[Security] Microsoft aims to raise the security bar in 2012

Microsoft says it is set to raise the bar on security and expand its work in this area as the software maker marks 10 years since the introduction of its Trustworthy Computing (TwC) group.

Details of the plan, dubbed “TwC Next”, are to remain under wraps until the RSA Conference 2012 in San Francisco in February, but will include evolving privacy models and requirements, says Steve Lipner, partner director of programme management, TwC group, Microsoft.


As TwC goes into the next decade, operations will expand to focus on privacy and security in the cloud as well as other new computing models and device form factors, he told Computer Weekly in an exclusive interview.

TwC Next will also examine how industry and government can collaborate to make a more trusted internet ecosystem and seek to tackle the major trend towards targeted attacks and persistent adversaries. “This is something we, as a community, have to confront and mitigate,” said Lipner.

Microsoft is setting a course to tackle a new generation of emerging threats in much the same way it did in 2002 when on 15 January that year Microsoft chairman Bill Gates sent an e-mail memo to all employees, identifying Trustworthy Computing as the top priority.

"I believe the highest priority for the company and for our industry over the next decade [is] building a Trustworthy Computing environment for customers that is as reliable as the electricity that powers our homes and businesses today," Gates wrote within weeks of a series of high-profile cyber attacks that, for Microsoft, came to a head with Code Red and Nimda in late 2001, says Lipner, who at the time was director of security assurance.

The memo led to all Microsoft developers receiving security training and the creation of the TwC group that focuses on secure software development practices and creating methods, tools and resources for reviewing and resolving security problems.

“A major accomplishment of the TwC group has been enthusing trustworthiness, security, privacy and reliability into the culture of Microsoft to the point where we are able to do things people believe are examples for the industry,” said Lipner.

Ever since Microsoft’s Security Development Lifecycle (SDL), which includes privacy development principles, was introduced as a company-wide initiative in 2004, it has helped set the standard for the industry, with other suppliers adopting it or building their secure development practices based on it, including Cisco and Adobe.

“The SDL and privacy standards are published on the web and there has been a lot of usage, which we think has been a real benefit of TwC to the ecosystem,” said Lipner.

Microsoft says there have been nearly 700,000 downloads of SDL tools and methodology, which is designed to apply to any platform.

SDL Agile, which is targeted at developers working on applications with shorter development cycles and works across cloud platforms, has been downloaded over 18,000 times.

Internally, Microsoft measures the benefits of the SDL in various ways, including the number of vulnerabilities identified in a product a year after its release.

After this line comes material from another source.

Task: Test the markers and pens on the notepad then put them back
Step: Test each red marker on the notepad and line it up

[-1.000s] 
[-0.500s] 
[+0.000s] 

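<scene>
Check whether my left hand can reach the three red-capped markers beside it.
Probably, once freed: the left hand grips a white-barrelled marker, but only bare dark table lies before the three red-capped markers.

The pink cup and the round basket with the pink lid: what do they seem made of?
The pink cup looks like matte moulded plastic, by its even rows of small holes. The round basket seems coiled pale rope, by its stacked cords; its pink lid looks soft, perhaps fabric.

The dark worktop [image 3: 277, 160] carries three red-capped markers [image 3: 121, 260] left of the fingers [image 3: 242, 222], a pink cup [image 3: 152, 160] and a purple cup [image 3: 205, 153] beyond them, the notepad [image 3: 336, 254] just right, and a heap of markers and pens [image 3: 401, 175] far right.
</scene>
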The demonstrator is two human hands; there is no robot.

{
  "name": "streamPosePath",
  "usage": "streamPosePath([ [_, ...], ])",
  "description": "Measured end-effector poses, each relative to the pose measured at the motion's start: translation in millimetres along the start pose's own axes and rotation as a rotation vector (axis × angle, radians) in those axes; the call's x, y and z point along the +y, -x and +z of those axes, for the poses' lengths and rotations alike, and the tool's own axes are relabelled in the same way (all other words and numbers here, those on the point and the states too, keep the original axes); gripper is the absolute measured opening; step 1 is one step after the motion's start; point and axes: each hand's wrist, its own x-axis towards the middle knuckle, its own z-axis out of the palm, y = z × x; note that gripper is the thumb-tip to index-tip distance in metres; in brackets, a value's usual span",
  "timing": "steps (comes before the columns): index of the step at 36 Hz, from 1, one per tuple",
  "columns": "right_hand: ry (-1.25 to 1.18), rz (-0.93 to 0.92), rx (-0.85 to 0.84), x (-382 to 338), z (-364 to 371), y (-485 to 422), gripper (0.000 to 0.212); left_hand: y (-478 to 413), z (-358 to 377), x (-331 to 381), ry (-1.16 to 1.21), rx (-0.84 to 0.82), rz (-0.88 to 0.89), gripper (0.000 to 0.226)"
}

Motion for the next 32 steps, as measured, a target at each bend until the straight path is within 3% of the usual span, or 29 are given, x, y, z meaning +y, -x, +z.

In the case of Windows Vista, the first Microsoft operating system to be developed using the SDL, 45% fewer vulnerabilities were reported a year after launch than Windows XP developed before the SDL, while SQL Server 2005 had 91% fewer vulnerabilities than the pre-SDL SQL Server 2000.

“We have made progress and learned a lot of lessons, but we know we are not done. Computing is part of the fabric of society and trustworthy computing is still something we have to focus on,” said Lipner.